»»
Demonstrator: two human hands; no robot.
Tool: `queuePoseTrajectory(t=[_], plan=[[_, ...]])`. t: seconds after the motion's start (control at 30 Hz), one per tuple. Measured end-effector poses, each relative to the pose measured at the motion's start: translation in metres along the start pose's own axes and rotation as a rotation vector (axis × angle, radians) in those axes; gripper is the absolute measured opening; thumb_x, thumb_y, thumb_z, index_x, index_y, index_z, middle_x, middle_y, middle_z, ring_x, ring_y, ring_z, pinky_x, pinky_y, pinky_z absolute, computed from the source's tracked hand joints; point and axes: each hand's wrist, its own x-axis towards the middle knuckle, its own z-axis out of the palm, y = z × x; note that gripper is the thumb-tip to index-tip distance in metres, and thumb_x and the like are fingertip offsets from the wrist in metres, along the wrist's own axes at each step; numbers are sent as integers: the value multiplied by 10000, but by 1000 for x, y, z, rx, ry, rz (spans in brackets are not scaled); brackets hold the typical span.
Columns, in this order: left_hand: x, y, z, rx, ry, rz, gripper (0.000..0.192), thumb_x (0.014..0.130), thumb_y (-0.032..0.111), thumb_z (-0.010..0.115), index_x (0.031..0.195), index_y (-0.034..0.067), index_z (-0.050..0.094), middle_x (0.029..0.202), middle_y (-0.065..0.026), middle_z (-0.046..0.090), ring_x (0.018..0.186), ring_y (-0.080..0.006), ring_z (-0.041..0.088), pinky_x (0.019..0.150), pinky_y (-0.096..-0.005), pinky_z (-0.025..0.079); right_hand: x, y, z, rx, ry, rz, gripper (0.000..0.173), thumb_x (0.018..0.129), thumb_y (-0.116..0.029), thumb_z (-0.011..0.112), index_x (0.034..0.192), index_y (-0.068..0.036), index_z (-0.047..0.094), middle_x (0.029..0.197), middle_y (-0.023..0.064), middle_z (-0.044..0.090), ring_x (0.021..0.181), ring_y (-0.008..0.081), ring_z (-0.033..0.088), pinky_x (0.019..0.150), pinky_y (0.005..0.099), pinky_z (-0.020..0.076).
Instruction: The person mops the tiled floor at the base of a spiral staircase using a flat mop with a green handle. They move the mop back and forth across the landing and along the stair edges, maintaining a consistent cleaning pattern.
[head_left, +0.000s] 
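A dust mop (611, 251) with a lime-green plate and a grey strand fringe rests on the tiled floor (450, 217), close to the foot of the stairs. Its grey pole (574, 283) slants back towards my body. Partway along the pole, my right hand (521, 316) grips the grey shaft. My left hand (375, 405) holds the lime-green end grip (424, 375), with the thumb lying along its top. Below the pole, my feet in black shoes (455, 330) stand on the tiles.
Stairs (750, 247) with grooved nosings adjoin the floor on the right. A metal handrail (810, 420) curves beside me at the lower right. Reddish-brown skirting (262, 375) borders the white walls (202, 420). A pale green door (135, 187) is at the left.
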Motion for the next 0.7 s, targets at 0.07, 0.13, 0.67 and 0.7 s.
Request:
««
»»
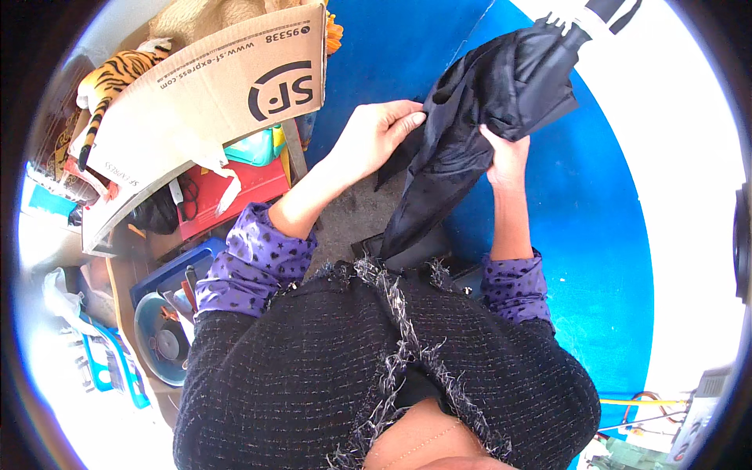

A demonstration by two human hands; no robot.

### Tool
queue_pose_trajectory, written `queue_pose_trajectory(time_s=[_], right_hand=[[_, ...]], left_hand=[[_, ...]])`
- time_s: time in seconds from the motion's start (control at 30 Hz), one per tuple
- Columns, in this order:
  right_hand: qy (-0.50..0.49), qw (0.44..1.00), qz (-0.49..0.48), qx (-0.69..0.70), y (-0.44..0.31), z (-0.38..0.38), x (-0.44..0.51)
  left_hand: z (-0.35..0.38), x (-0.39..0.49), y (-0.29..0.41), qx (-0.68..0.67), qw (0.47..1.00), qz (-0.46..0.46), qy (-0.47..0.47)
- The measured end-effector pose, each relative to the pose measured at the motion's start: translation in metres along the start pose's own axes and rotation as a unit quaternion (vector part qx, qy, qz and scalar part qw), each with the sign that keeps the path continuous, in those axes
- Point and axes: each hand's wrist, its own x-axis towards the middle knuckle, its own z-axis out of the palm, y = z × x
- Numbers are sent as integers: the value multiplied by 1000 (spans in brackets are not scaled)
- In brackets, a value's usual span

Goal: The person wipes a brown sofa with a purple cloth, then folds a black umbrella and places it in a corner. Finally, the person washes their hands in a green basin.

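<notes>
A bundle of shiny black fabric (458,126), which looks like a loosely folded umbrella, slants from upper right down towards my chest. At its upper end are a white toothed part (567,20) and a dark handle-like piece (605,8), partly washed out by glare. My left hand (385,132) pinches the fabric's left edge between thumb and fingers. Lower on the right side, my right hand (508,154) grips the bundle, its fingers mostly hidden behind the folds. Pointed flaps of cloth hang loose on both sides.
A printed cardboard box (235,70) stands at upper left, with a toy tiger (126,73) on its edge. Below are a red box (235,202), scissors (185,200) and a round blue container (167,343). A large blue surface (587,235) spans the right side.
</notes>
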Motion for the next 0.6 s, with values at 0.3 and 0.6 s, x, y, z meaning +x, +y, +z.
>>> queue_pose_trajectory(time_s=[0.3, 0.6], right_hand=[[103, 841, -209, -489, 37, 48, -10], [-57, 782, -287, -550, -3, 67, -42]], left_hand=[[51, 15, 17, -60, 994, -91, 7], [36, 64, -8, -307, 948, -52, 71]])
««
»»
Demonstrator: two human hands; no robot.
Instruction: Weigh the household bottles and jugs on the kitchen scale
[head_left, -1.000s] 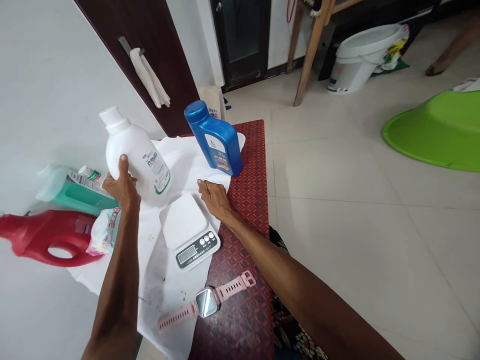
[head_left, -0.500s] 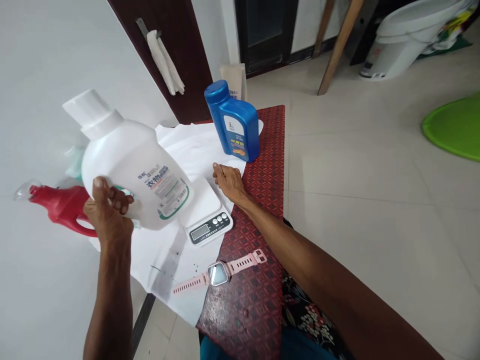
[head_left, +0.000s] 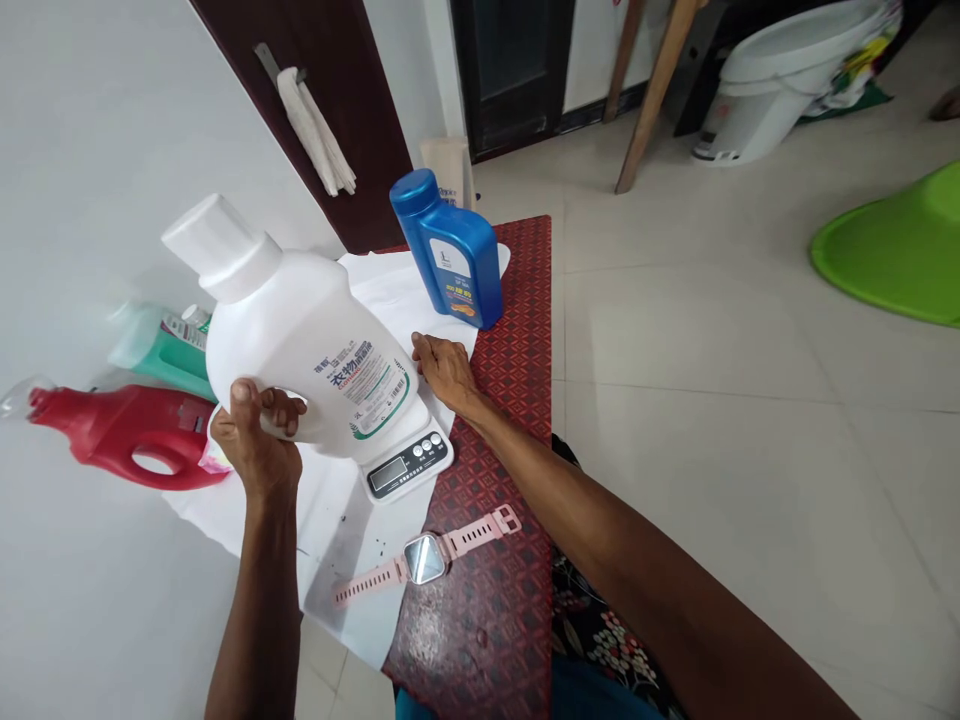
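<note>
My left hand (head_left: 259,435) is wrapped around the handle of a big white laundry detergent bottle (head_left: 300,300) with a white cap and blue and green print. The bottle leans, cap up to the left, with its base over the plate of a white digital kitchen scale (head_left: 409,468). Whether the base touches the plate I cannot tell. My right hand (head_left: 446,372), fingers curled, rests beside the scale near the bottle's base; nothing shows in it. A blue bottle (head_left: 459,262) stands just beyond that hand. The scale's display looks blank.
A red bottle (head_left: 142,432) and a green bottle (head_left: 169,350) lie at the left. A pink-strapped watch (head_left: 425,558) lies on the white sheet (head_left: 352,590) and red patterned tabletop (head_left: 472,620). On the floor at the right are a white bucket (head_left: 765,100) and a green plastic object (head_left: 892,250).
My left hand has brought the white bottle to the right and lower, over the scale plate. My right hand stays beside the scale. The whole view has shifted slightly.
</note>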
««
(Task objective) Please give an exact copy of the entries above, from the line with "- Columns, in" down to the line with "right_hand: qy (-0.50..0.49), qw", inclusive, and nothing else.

(Final answer)
- Columns, in this order:
  right_hand: qy (-0.50..0.49), qw (0.44..1.00), qz (-0.49..0.48), qx (-0.69..0.70), y (-0.44..0.31), z (-0.38..0.38), x (-0.44..0.51)

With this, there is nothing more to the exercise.